Each year he sells between 10,000 to 12,000 tickets. But if movie studios begin to stop production of 35-millimeter film altogether, the theater will have a difficult time showing any newly released movies.

“I’ve already got notification from one company that they are largely done with 35-millimeter film,” he said. “I don’t expect it to be long before the rest of them go that way.”

Twice this year, Gooding has already had to show movies that have already played previously in his theater.
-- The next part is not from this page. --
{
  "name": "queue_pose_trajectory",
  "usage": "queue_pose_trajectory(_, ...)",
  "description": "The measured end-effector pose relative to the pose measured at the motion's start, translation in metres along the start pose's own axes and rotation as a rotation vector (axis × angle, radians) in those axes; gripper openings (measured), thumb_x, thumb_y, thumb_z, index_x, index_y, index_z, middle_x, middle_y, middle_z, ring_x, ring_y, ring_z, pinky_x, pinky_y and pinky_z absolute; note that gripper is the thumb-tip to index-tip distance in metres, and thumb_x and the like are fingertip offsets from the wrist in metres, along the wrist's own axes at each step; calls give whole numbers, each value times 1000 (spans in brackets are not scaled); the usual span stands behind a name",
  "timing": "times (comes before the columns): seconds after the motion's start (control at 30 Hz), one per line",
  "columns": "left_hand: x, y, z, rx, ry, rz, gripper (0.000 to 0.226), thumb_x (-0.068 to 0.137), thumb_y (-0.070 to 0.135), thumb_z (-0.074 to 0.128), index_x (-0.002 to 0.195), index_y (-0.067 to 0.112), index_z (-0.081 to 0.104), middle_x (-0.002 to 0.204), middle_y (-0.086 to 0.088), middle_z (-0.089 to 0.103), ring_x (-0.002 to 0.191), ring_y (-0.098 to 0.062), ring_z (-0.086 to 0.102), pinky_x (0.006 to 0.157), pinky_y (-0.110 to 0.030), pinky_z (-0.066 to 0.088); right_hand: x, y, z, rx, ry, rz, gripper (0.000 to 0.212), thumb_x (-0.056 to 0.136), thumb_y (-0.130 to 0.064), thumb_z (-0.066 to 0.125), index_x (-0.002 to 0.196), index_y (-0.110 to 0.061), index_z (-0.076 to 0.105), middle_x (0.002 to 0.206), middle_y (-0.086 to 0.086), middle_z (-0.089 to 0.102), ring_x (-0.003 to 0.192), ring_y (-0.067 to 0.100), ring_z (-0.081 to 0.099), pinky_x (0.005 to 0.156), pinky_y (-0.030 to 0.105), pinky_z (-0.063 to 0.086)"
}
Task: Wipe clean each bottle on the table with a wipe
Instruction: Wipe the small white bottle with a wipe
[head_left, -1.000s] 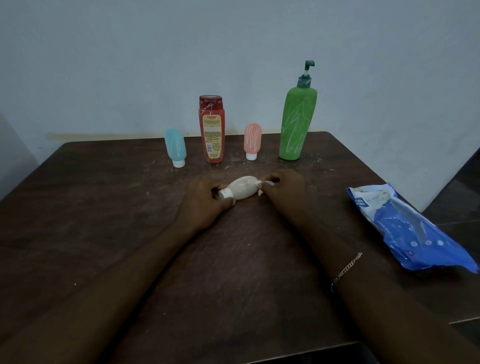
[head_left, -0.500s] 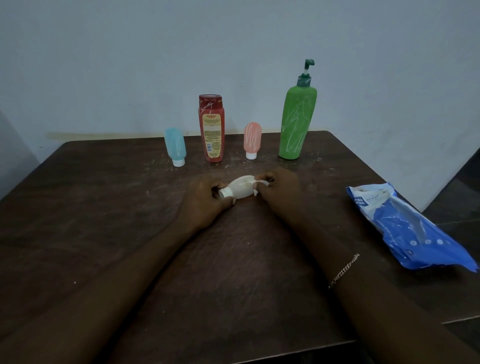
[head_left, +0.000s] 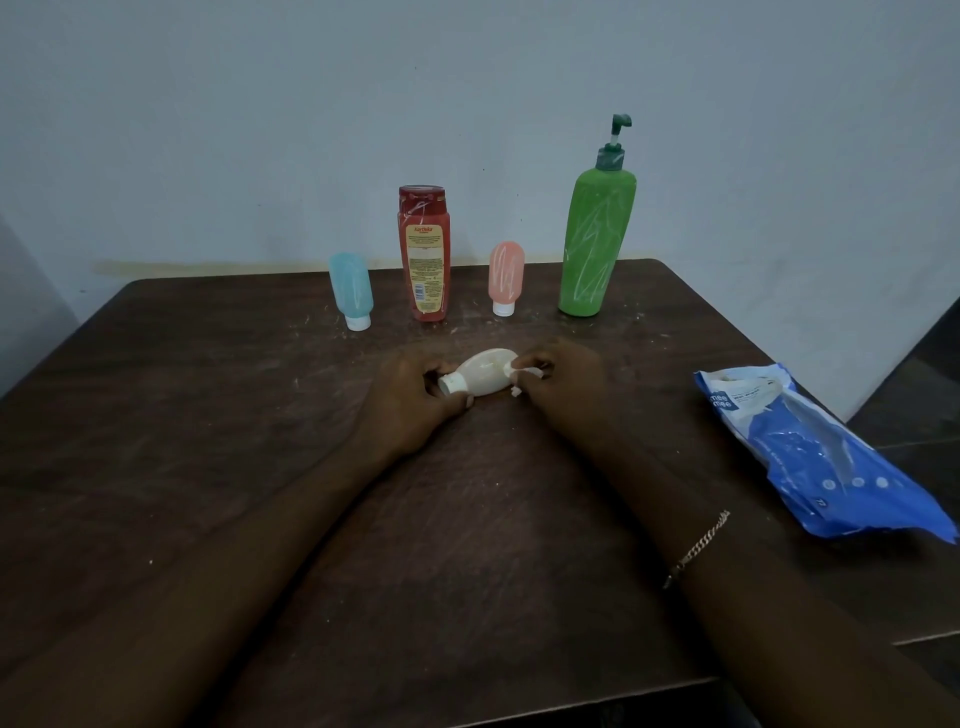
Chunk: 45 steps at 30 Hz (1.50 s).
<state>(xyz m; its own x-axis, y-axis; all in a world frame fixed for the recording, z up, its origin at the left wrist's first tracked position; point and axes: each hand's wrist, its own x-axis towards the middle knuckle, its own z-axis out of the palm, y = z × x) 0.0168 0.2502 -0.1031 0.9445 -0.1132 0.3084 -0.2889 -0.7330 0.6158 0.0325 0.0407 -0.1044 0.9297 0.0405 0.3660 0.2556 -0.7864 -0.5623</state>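
Note:
A small white bottle (head_left: 483, 372) lies on its side at the table's middle. My left hand (head_left: 410, 402) grips its cap end. My right hand (head_left: 558, 384) pinches a small white wipe (head_left: 519, 375) against the bottle's wide end; most of the wipe is hidden in my fingers. Behind them stand a blue tube (head_left: 351, 291), a red bottle (head_left: 423, 253), a pink tube (head_left: 505, 277) and a tall green pump bottle (head_left: 596, 234), the last three streaked with white marks.
A blue and white wipes pack (head_left: 815, 452) lies at the right edge of the dark wooden table (head_left: 208, 467). A pale wall rises right behind the bottles. White crumbs dot the tabletop near the bottles.
My right hand has slid the wipe left along the white bottle, from its tip onto its wide end. My left hand has kept its hold on the cap end.

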Motion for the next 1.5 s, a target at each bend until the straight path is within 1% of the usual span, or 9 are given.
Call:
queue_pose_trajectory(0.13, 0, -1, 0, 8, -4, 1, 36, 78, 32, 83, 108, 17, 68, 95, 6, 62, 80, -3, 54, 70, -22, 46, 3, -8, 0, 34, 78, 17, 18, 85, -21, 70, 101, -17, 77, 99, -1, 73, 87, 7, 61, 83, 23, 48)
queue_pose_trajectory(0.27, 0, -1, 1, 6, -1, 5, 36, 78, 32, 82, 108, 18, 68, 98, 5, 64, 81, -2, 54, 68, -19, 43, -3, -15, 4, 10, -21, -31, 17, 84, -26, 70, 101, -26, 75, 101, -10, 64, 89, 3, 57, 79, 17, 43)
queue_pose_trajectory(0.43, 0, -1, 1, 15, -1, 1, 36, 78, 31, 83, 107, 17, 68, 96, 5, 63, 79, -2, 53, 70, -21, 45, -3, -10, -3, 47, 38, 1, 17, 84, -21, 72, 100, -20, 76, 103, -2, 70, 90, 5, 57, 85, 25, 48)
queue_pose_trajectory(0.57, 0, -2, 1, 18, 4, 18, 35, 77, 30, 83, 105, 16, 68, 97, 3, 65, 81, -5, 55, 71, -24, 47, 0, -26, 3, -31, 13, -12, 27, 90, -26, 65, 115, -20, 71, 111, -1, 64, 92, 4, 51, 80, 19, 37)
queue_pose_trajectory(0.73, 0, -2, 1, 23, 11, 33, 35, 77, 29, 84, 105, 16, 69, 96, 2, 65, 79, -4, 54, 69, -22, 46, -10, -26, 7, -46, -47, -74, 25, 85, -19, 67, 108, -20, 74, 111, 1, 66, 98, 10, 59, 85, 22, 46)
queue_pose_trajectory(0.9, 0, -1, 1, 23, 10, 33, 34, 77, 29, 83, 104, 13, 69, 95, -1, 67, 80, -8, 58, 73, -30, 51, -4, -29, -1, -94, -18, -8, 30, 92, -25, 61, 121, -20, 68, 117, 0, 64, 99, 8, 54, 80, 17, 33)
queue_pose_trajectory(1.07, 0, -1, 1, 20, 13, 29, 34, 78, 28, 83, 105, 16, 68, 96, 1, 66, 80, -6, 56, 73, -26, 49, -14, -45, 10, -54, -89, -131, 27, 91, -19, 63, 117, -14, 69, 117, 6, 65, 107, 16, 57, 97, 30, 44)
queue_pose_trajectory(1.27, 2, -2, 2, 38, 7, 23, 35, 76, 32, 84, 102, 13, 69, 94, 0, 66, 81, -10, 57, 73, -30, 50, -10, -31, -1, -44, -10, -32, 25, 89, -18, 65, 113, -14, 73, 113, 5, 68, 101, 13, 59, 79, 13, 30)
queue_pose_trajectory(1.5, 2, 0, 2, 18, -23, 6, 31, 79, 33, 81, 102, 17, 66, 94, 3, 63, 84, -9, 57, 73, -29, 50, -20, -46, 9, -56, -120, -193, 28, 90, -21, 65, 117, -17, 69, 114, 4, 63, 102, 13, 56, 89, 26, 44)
Last month, Gooding had to play the movie “Frozen,” a movie he had already run when it was released previously in November. This month, Gooding had to play the movie “The Nut Job” for two consecutive weekends. Both weekends, it was because no newly released movie was available on 35-millimeter film.

“There were no other prints I could get,” he said. “I call the companies and ask for new movies, but other theaters are keeping the prints. It’s like renting a movie from a rental store. If the movie isn’t there, you’re out of luck.”

Gooding said every studio tells him the same thing when he asks for new movies.

The Crystal Box Office Theatre contains one screening room, which seats 240. The theater was built in 1947 and continues to play movies three times a week.

“They always respond, ‘If you’re digital, there’s no problem,’” he said.

Gooding said it will only be a matter of time before he is is only able to show movies that have been out of theaters for several months, some already on DVD. If that happens, Gooding believes the theater will begin to suffer.

“People don’t come here to see movies they could have seen months ago,” he said. “The worst case scenario, we close. I’m looking at options, but I don’t like to think about that. I don’t think it will come to that, but you never know.”

For Susie Berry, who spends time working concessions and helping out at the theater with her husband, Mike, losing the theater would be difficult to handle.

“We’d be devastated,” she said. “I’ve been coming here since I was a little girl. It’s always been here.”

Berry said she saw her very first movie at the Crystal theater when she was young, “Pinocchio,” and her daughter also saw her first movie at the very same theater.

“Kids come here on their first dates, they grow up here,” she said. “Because it’s a smaller, friendly theater than in bigger cities, it’s a completely different experience. The theater is a big part of our community.”

Gooding has begun fundraising efforts to raise money for a new projector.

T-shirts and sweatshirts are available for purchase at the Crystal Box Office Theatre, with proceeds going toward purchasing a new digital projector for the theater.

“We’re trying to do some fundraising and we’ve had some people make some donations,” he said. “We’re selling T-shirts and blankets as well.”

Gooding said while he doesn’t want to ask for assistance, he doesn’t believe he has many other options.

“If this would be six, seven years ago, I’d have no problem taking out a loan for this,” he said. “But now, we’re not at the point where the bank can just hand over a loan. It’s not that easy.”

Gooding is hoping to obtain a projector before the busier summer season when Crystal Lake is flooded with “snowbirds” who return home to their cottages.

“My goal is to have a new projector by summer, but we’ll see,” he said.

The Crystal Box Office Theatre is open every Friday, Saturday and Sunday, with one showing at 8 p.m. each evening.
Gooding said when patrons visit, they can purchase the shirts and blankets or make a donation if they wish at the concession stands.

“Every little bit helps,” he said.

Donations can also be mailed to Crystal Box Office Theatre, Box 161 Crystal, MI, 48818.